Nemotron-3-Ultra-550B-A55B-NVFP4 on 4× DGX Spark via SGLang (TP=4 EP=4, RoCE) — it works, ~42–43 tok/s n8 peak

There are a few open threads here (NVFP4 on 4 Sparks, capacity planning on GB10) where people are trying to get the NVFP4 Ultra running with SGLang/vLLM on a 4-node Spark cluster and reporting “no joy so far.” The only confirmed Ultra success so far has been the 2-bit GGUF / llama.cpp-RPC route on 2 Sparks (~5 tok/s).
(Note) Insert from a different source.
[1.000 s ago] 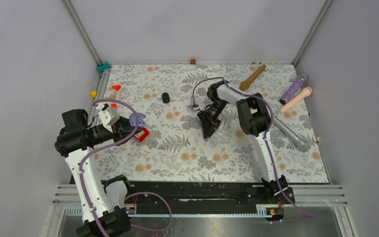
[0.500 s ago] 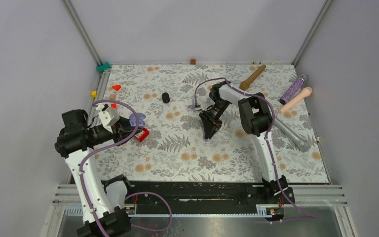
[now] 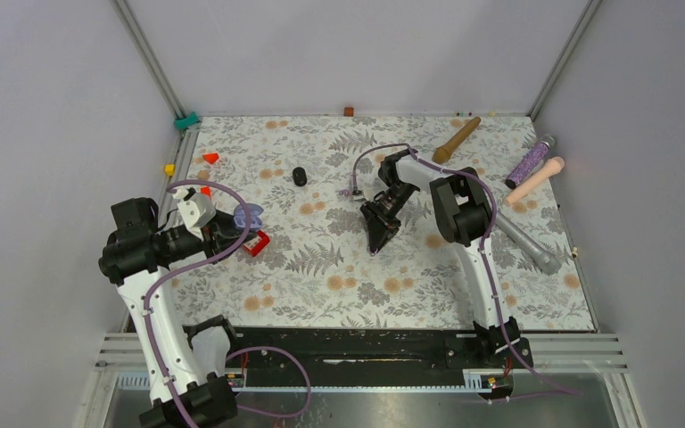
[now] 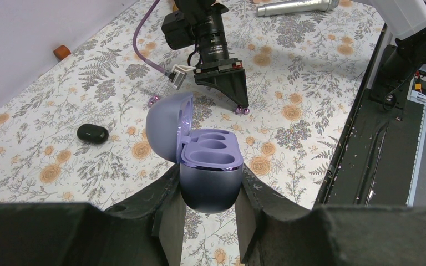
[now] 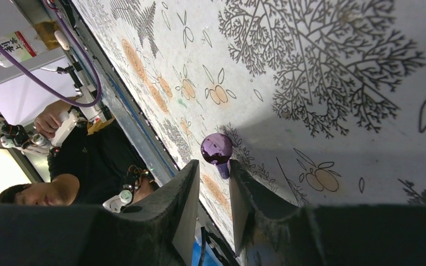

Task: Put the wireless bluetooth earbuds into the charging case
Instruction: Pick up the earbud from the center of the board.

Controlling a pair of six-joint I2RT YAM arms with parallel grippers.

We got the native NVFP4 weights serving on SGLang across 4 DGX Sparks and want to share the exact recipe, because two non-obvious traps will hard-crash you at startup otherwise.

TL;DR: nvidia/NVIDIA-Nemotron-3-Ultra-550B-A55B-NVFP4 boots and serves on the mainline upstream image scitrera/dgx-spark-sglang:0.5.12 (no custom build needed) at TP=4, EP=4 over RoCE. 8/8 concurrent requests served clean, output coherent, ~5.3 tok/s/request, ~42–43 tok/s n8 peak, 512K context essentially free.

Full test log (all 7 matrix cases, crash traces, memory breakdown): TESTLOG on GitHub


Hardware / software

Component Value
Nodes 4× DGX Spark (GB10, SM121/Blackwell), 128 GB unified mem each, 1 GPU per node
Topology spark1 = head, spark2–4 = workers
Driver 580.159
Kernel 6.17.0-1018-nvidia
OS Ubuntu 24.04 LTS (aarch64)
Interconnect 200GbE ConnectX-7, RoCE over SR-IOV VF (NCCL transport roce)
Image scitrera/dgx-spark-sglang:0.5.12upstream base, no custom kernel build
Orchestration K3s v1.35.3, deployed via Ansible (links below)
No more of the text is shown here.